- Permenhut 6/2026 resmi buka perdagangan karbon hutan lewat skema offset emisi.
- Masyarakat adat wajib punya mitra terdaftar untuk ikut berbisnis karbon.
- Pelaku usaha wajib lalui validasi dan verifikasi ketat sebelum jual unit karbon.
Suara.com - Pemerintah baru saja mengetuk palu Peraturan Menteri Kehutanan (Permenhut) Nomor 6 Tahun 2026. Aturan ini menjadi karpet merah bagi perdagangan karbon di sektor kehutanan melalui mekanisme offset emisi gas rumah kaca.
Namun, di balik peluang ekonomi baru yang digadang-gadang bakal menyumbang devisa besar, regulasi ini menyimpan sisi sensitif, terutama bagi masyarakat adat dan pengelola hutan skala kecil.
Dalam beleid tersebut, pemerintah memang merinci siapa saja yang boleh "bermain" di pasar karbon. Mulai dari raksasa pemegang Perizinan Berusaha Pemanfaatan Hutan (PBPH), pemegang hak pengelolaan, hingga masyarakat hukum adat. Bahkan, pemerintah pusat dan daerah pun ikut ambil bagian melalui skema yurisdiksi.
Satu poin yang menjadi sorotan tajam adalah Pasal 6 yang mewajibkan kelompok perhutanan sosial, masyarakat adat, dan pemilik hutan hak untuk memiliki pendamping atau mitra yang terdaftar.
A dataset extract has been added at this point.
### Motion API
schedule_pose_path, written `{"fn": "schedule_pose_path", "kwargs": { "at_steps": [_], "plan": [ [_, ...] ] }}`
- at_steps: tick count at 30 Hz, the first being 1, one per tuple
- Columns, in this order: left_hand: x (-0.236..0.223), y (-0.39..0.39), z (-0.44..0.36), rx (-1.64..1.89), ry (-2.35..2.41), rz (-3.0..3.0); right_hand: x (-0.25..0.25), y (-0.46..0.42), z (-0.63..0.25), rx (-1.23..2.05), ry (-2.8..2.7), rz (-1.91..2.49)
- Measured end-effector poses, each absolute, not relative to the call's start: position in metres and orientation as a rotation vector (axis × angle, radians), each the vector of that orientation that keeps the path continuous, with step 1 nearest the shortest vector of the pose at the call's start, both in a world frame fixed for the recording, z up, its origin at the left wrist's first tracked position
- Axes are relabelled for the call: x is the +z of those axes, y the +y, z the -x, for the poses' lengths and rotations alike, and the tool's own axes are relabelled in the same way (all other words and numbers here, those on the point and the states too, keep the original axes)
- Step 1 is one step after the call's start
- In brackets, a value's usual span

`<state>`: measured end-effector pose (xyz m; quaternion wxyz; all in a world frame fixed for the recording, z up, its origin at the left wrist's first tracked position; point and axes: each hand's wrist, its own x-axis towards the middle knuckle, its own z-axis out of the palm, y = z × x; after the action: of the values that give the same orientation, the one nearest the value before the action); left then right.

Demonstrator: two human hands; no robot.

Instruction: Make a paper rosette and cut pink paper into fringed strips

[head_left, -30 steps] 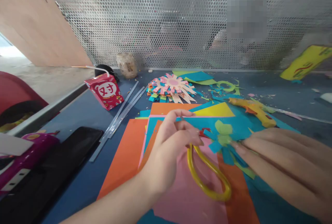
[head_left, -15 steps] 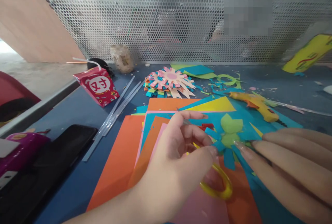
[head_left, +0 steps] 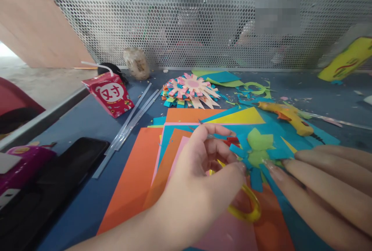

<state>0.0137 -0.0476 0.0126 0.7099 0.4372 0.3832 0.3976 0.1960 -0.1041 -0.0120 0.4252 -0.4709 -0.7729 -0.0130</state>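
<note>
A small paper flower [head_left: 258, 158], green in the middle with blue strips around it, is between my two hands. My left hand [head_left: 200, 177] is curled, its thumb and fingertips closed at the flower's left edge. From the right, my right hand [head_left: 325, 181] pinches the flower's other side, a nail resting on the green paper; part of its grip is hidden. Under my left hand lie scissors with a yellow handle [head_left: 254, 208], partly covered. Orange paper [head_left: 130, 177] and pink paper [head_left: 226, 229] are spread beneath both hands.
Behind are layered paper rosettes [head_left: 192, 88] and a yellow glue gun [head_left: 290, 117]. Clear glue sticks [head_left: 133, 123], a red drink carton [head_left: 110, 94] and a black phone [head_left: 78, 161] lie left. A perforated metal panel [head_left: 174, 18] borders the table's back.
My left thumb has shifted slightly right along the flower's edge. The flower and my right hand stay almost in place.
</note>
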Motion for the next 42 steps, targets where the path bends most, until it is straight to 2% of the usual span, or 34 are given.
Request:
{"fn": "schedule_pose_path", "kwargs": {
  "at_steps": [2,4,42],
  "plan": [
    [0.014,-0.048,-0.013,0.869,0.858,-0.968,-0.006,-0.100,-0.198,-0.543,-2.237,1.041],
    [0.014,-0.047,-0.012,0.851,0.862,-0.966,-0.001,-0.096,-0.201,-0.782,-2.408,0.892],
    [0.014,-0.047,-0.011,0.780,0.829,-0.940,0.006,-0.093,-0.203,-0.798,-2.490,0.848]
  ]
}}
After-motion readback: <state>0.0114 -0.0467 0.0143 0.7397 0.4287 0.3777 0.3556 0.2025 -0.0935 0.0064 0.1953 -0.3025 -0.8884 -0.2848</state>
Tanpa mitra, mereka dilarang terjun ke pasar karbon. Kebijakan ini memicu tanya: apakah ini bentuk perlindungan agar rakyat tak tertipu, atau justru menciptakan ketergantungan baru pada pihak ketiga di atas tanah ulayat mereka sendiri?
Bagi pelaku usaha yang ingin mencicipi manisnya bisnis karbon, perjalanannya dipastikan tidak instan. Pemerintah menetapkan birokrasi yang berlapis, meliputi penyusunan dokumen proyek yang rumit, proses validasi dan implementasi lapangan dan verifikasi ketat hingga terbitnya unit karbon tersertifikasi.
Pemerintah menegaskan bahwa kendali penuh tetap berada di tangan negara. Lewat mekanisme perizinan dan rekomendasi yang berlapis, pelaku usaha dipaksa tunduk pada kontrol ketat Jakarta.
Pertanyaannya kemudian, mampukah birokrasi ini berjalan transparan, atau justru menjadi celah baru bagi praktik nakal di tengah ambisi hijau dunia?